To facilitate further experimentation and unify the concepts of aggregation within GNNs across both MessagePassing and global readouts, we have made the concept of Aggregation a first-class principle in PyG (#4379, #4522, #4687, #4721, #4731, #4762, #4749, #4779, #4863, #4864, #4865, #4866, #4872, #4927, #4934, #4935, #4957, #4973, #4973, #4986, #4995, #5000, #5021, #5034, #5036, #5039, #4522, #5033, #5085, #5097, #5099, #5104, #5113, #5130, #5098, #5191). As of now, PyG provides support for various aggregations — from simple ones (e.g., mean, max, sum), to advanced ones (e.g., median, var, std), learnable ones (e.g., SoftmaxAggregation, PowerMeanAggregation), and exotic ones (e.g., LSTMAggregation, SortAggregation, EquilibriumAggregation). Furthermore, multiple aggregations can be combined and stacked together:

from torch_geometric.nn import MessagePassing, SoftmaxAggregation

class MyConv(MessagePassing):
    def __init__(self, ...):
        # Combines a set of aggregations and concatenates their results.
        # The interface also supports automatic resolution.
        super().__init__(aggr=['mean', 'std', SoftmaxAggregation(learn=True)])

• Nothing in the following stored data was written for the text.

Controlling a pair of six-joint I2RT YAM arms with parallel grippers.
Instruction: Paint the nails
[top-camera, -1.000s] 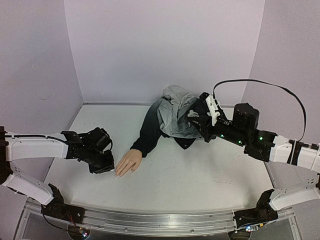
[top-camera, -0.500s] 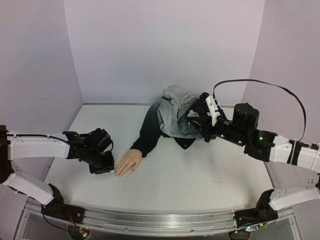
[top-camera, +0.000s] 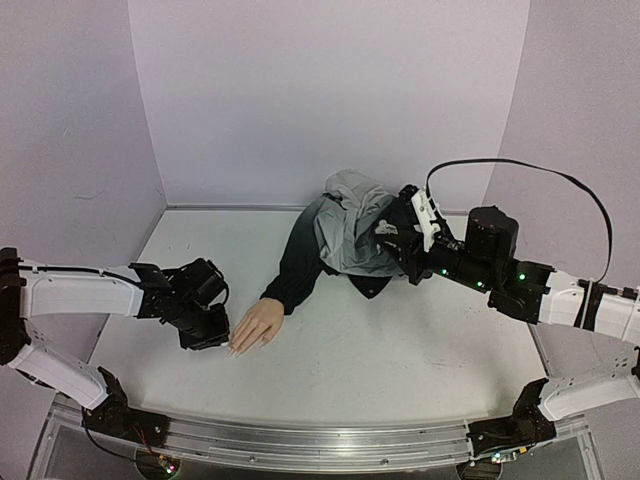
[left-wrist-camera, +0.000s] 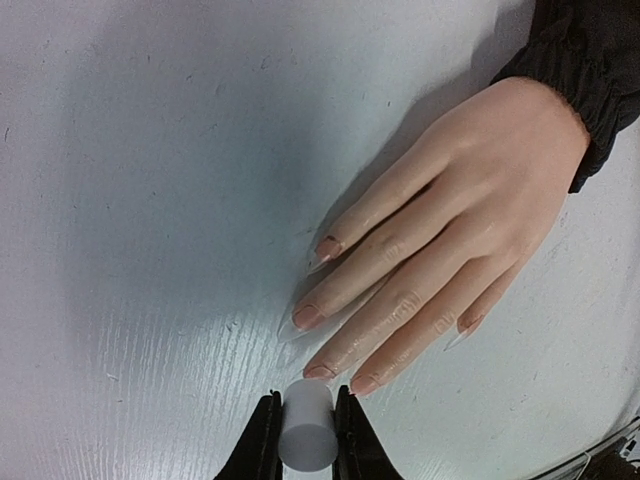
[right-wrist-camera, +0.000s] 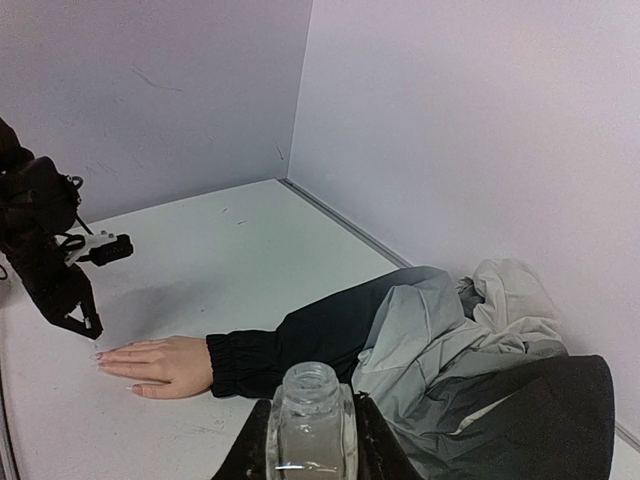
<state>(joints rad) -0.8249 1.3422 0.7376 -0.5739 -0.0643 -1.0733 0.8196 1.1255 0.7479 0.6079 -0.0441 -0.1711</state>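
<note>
A flesh-coloured mannequin hand (top-camera: 257, 324) with a dark sleeve (top-camera: 295, 262) lies palm down on the white table. Its pale nails (left-wrist-camera: 307, 317) point toward my left gripper (left-wrist-camera: 306, 436), which is shut on a white cylindrical cap (left-wrist-camera: 306, 428) just off the fingertips (left-wrist-camera: 321, 372). In the top view the left gripper (top-camera: 205, 333) sits left of the hand. My right gripper (right-wrist-camera: 311, 440) is shut on an open clear glass bottle (right-wrist-camera: 311, 417), held above the jacket; it shows in the top view (top-camera: 392, 236).
A grey and black jacket (top-camera: 352, 234) is bunched at the back of the table (top-camera: 380, 350), joined to the sleeve. Lilac walls enclose the left, back and right. A metal rail (top-camera: 300, 440) runs along the near edge.
My left gripper has crept slightly right and down toward the hand's fingertips. The right arm and the bottle have not moved.
</note>
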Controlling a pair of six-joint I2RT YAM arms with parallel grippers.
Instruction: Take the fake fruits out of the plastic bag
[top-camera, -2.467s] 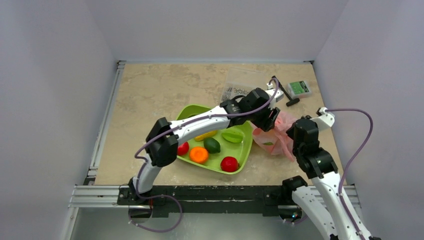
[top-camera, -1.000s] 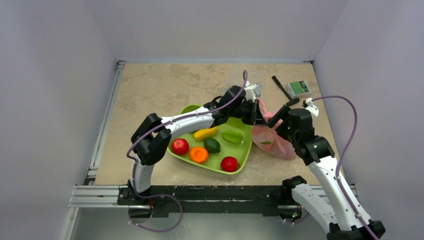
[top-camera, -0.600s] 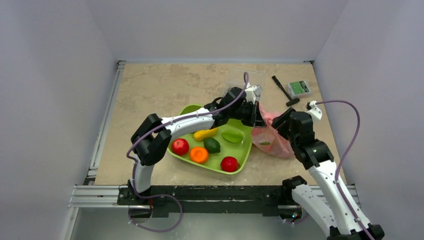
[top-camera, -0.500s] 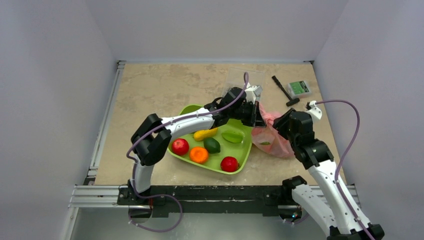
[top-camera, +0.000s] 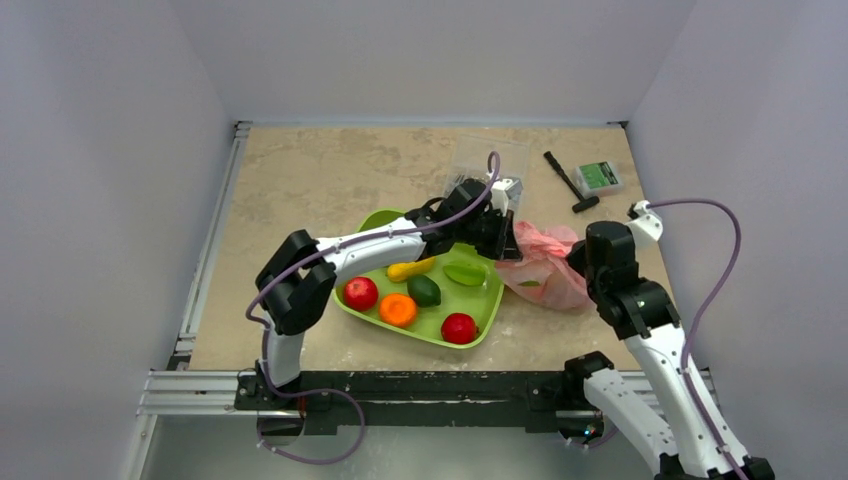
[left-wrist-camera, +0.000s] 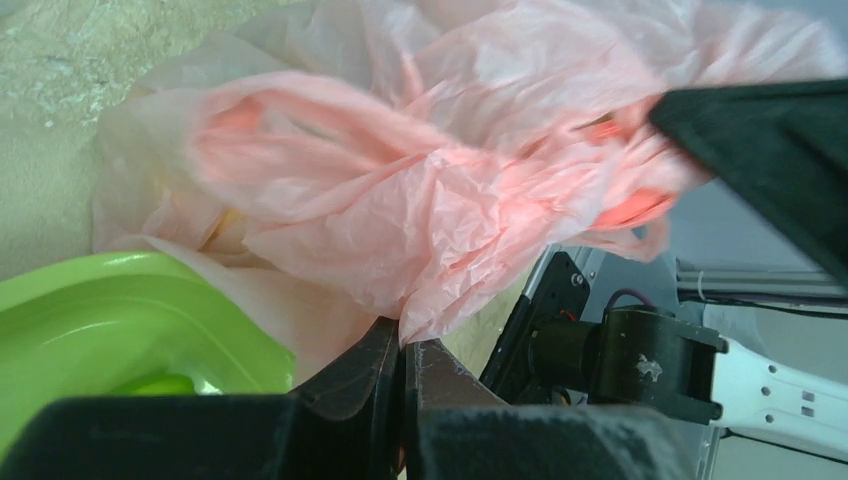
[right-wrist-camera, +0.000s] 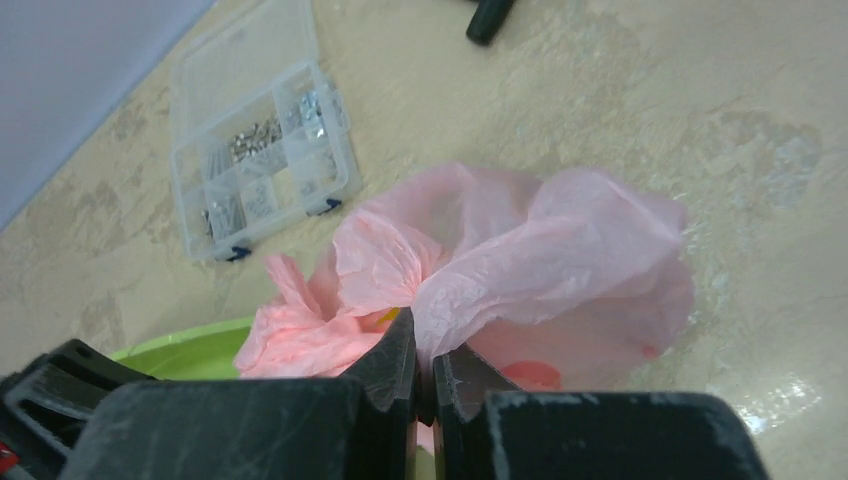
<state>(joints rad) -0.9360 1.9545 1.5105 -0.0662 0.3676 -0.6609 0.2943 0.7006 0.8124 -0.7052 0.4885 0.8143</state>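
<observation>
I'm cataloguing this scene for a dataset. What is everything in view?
plastic bag: one, pink, right of tray
green item: one, seen through the bag
tray: one, lime green, centre
red fruits: two, tray
orange fruit: one, tray
yellow fruit: one, tray
dark green fruit: one, tray
light green fruit: one, tray
parts box: one, clear, behind tray
black tool: one, far right
green-topped box: one, far right
left gripper: black, shut on bag
right gripper: black, shut on bag
</observation>
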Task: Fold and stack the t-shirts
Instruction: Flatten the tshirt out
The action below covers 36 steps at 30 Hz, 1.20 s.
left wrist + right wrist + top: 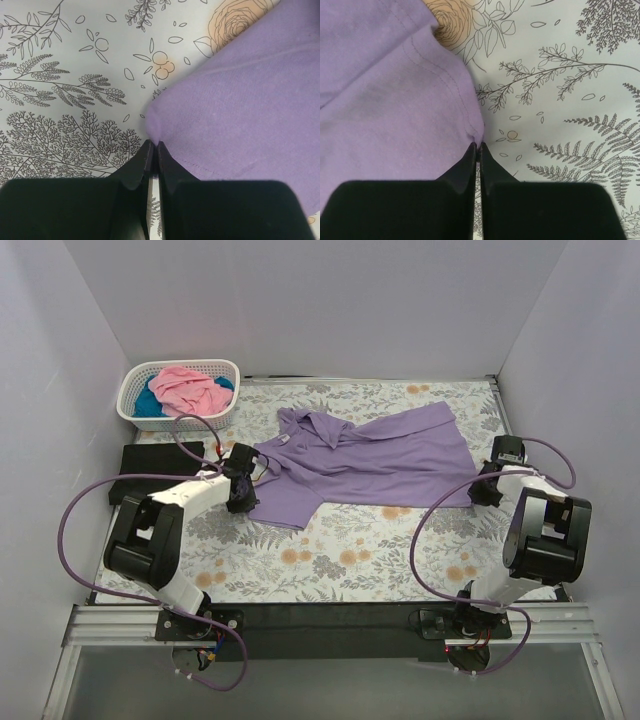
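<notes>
A lavender t-shirt [370, 462] lies spread and rumpled across the middle of the floral cloth. My left gripper [240, 498] is shut on its left edge; in the left wrist view [154, 143] the purple fabric [240, 110] is pinched at the tips. My right gripper [484, 490] is shut on the shirt's right hem corner, which shows in the right wrist view [477, 144] with purple fabric [390, 110] to the left. A folded black t-shirt [160, 472] lies at the left edge. A pink t-shirt [190, 387] and a teal t-shirt [150, 405] lie in the basket.
The white lattice basket [228, 370] stands at the back left corner. The grey-and-orange floral cloth [370, 550] covers the table. White walls enclose three sides. A black strip and metal rail run along the near edge by the arm bases.
</notes>
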Each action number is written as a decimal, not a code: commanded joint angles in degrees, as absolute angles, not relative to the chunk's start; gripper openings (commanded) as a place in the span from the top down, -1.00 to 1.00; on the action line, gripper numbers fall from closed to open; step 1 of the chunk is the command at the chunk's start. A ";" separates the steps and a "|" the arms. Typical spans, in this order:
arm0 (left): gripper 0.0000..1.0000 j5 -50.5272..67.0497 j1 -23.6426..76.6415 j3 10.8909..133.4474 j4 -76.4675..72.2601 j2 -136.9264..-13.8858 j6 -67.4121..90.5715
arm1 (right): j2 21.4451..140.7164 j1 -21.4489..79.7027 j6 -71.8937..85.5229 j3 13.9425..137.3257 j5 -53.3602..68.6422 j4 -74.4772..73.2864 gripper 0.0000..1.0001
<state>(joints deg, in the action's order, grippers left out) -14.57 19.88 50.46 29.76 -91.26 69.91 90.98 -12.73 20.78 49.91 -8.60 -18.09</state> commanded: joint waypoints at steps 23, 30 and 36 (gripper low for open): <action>1.00 -26.27 10.02 109.17 31.94 -65.98 65.22 | 57.49 -11.69 14.43 94.57 -4.14 -32.26 0.97; 1.00 -28.92 10.80 121.09 31.64 -57.39 55.04 | 47.55 -10.20 9.50 98.07 -3.00 -32.61 0.97; 1.00 -27.95 13.27 121.39 29.62 -63.10 48.52 | 50.35 -8.35 6.86 101.16 -0.44 -32.78 0.97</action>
<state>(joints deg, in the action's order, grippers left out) -24.86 12.43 123.68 29.65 -55.40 54.50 46.81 -8.62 10.79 100.40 1.63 -33.19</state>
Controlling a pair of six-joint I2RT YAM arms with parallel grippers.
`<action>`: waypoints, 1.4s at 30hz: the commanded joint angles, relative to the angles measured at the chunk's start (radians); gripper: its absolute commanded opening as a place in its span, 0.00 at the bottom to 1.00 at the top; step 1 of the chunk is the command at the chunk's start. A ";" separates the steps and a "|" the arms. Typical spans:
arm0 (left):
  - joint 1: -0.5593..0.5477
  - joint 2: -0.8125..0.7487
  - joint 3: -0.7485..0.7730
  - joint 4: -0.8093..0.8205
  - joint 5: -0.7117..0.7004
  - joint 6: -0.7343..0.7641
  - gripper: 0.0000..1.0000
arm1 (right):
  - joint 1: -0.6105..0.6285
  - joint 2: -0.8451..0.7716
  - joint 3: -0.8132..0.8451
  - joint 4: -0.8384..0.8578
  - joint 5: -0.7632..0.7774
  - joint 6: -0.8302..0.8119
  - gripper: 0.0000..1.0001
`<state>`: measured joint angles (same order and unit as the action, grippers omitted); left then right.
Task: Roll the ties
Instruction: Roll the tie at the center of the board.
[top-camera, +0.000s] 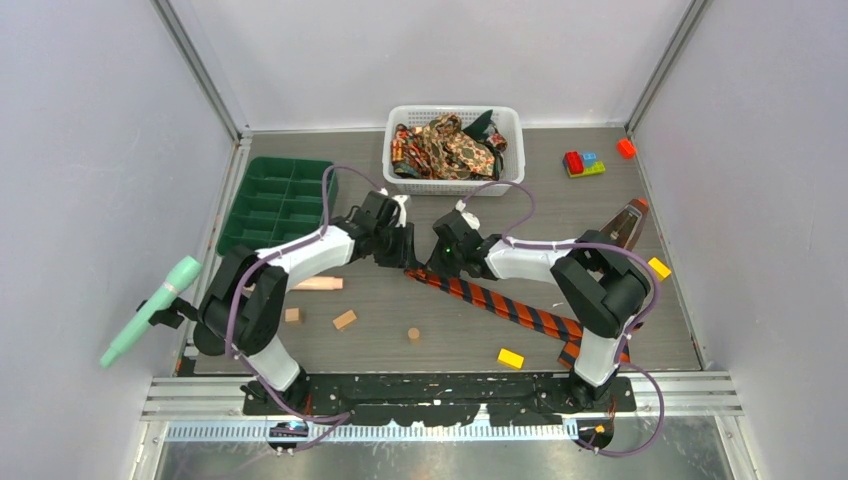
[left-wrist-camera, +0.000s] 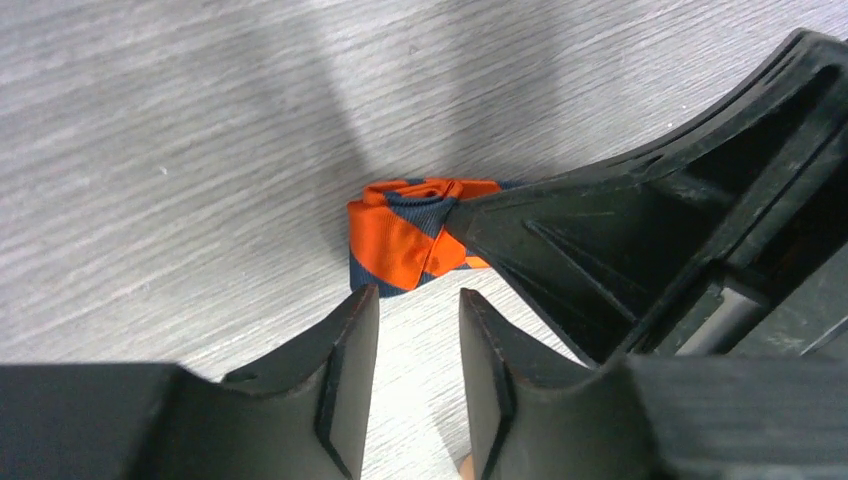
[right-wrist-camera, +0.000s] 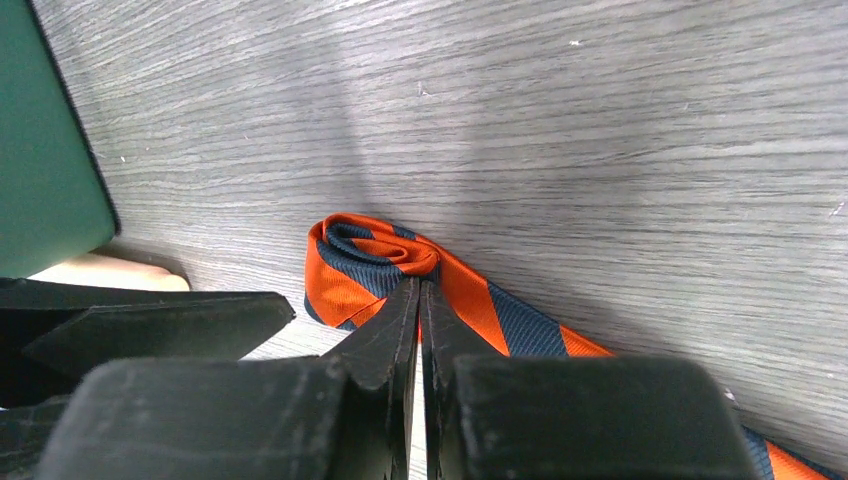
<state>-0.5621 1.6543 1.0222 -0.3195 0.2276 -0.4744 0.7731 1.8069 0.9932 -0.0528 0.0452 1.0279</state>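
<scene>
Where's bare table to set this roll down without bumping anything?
Front centre is free: the patch bordered by the wooden cylinder, yellow block and striped tie. Also right of the basket, before the colored bricks. Crowded left-front around the wood blocks.

The striped tie (top-camera: 500, 302), orange with dark navy diagonal bands, lies flat on the desk in front of the white basket (top-camera: 452, 108) and stretches diagonally away from it toward the near right. Its end nearest the basket is wound into a small tight roll (right-wrist-camera: 365, 262), pinched by the right hand (right-wrist-camera: 420, 300). Inside the basket, brown-gold paisley ties (top-camera: 448, 150) lie crumpled in a heap. A dark green tie (top-camera: 484, 124) sits toward its far right corner.
</scene>
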 joint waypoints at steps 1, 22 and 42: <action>0.018 -0.068 -0.057 0.063 -0.022 -0.039 0.42 | 0.008 0.005 -0.017 0.001 -0.004 0.008 0.10; 0.053 -0.095 -0.271 0.393 -0.005 -0.188 0.69 | 0.009 -0.001 -0.036 0.025 -0.016 0.020 0.09; 0.058 0.002 -0.338 0.563 0.073 -0.272 0.33 | 0.009 -0.007 -0.044 0.030 -0.017 0.023 0.09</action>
<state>-0.5041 1.6436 0.7074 0.1978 0.2737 -0.7349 0.7731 1.8069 0.9657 -0.0002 0.0273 1.0504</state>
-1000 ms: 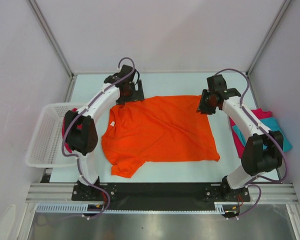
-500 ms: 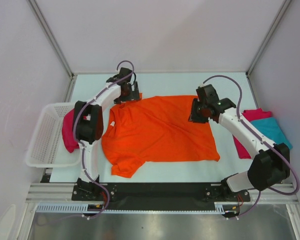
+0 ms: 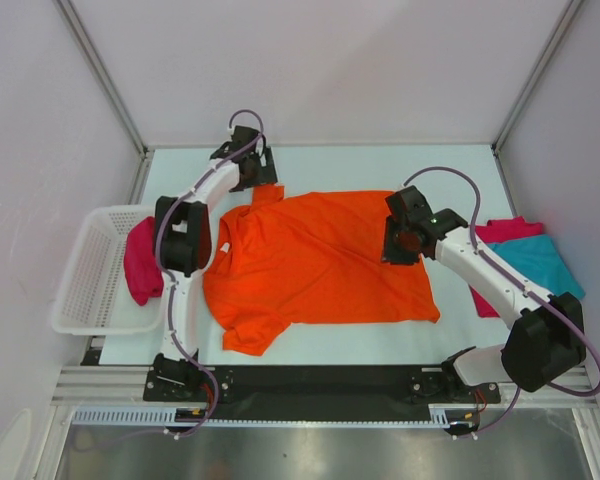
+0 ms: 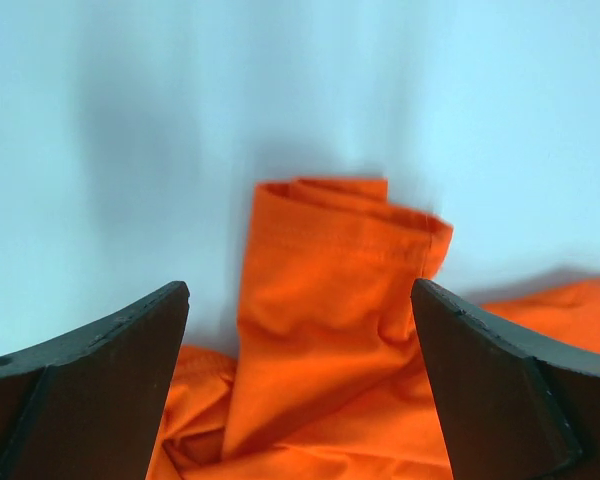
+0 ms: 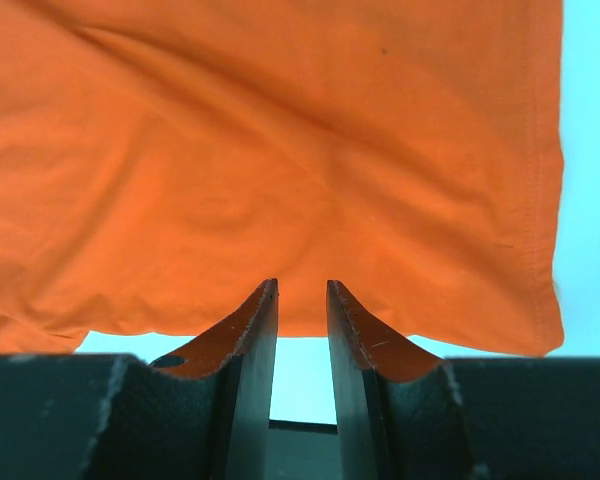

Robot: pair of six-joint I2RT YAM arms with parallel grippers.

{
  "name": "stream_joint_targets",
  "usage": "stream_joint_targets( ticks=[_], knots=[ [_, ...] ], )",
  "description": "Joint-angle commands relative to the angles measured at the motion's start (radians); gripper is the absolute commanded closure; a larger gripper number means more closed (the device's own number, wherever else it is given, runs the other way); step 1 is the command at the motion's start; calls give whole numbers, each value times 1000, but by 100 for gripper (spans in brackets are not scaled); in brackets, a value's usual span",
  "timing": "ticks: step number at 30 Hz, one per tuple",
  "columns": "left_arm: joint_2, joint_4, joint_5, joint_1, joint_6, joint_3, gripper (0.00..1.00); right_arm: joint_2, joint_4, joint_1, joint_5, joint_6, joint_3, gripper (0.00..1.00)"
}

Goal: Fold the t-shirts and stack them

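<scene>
The orange t-shirt (image 3: 320, 262) lies spread flat in the middle of the table. Its far left sleeve (image 4: 330, 280) is folded over on itself and sits between the wide-apart fingers (image 4: 100, 385) of my left gripper (image 3: 252, 170), which is open and holds nothing. My right gripper (image 3: 400, 240) hovers over the shirt's right part near the hem (image 5: 540, 200). Its jaws stand a narrow gap apart with nothing between them. A crimson t-shirt (image 3: 140, 262) lies in the basket. Another crimson t-shirt (image 3: 505, 232) and a teal t-shirt (image 3: 542, 258) lie at the right.
The white mesh basket (image 3: 85, 275) stands at the table's left edge. White walls and metal posts close in the back and sides. The arm bases sit along the near edge.
My left gripper has backed off toward the far edge, uncovering the folded sleeve. My right gripper has moved nearer and leftward over the shirt's right side.
</scene>
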Motion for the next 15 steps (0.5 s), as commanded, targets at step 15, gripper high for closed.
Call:
stream_joint_targets(
  ticks=[15],
  knots=[
    [89, 56, 110, 67, -36, 90, 7, -49, -80, 8, 62, 29, -26, 69]
  ],
)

Link-level Neighbor Loader

We added a new LinkNeighborLoader class for training scalable GNNs that perform edge-level predictions on giant graphs (#4396, #4439, #4441, #4446, #4508, #4509, #4868). LinkNeighborLoader comes with automatic support for both homogeneous and heterogenous data, and supports link prediction via automatic negative sampling as well as edge-level classification and regression models:

from torch_geometric.loader import LinkNeighborLoader

loader = LinkNeighborLoader(
    data,
    num_neighbors=[30] * 2,  # Sample 30 neighbors for each node for 2 iterations
    batch_size=128,  # Use a batch size of 128 for sampling training links
    edge_label_index=data.edge_index,  # Use the entire graph for supervision
    negative_sampling_ratio=1.0,  # Sample negative edges
)

sampled_data = next(iter(loader))
print(sampled_data)
>>> Data(x=[1368, 1433], edge_index=[2, 3103], edge_label_index=[2, 256], edge_label=[256])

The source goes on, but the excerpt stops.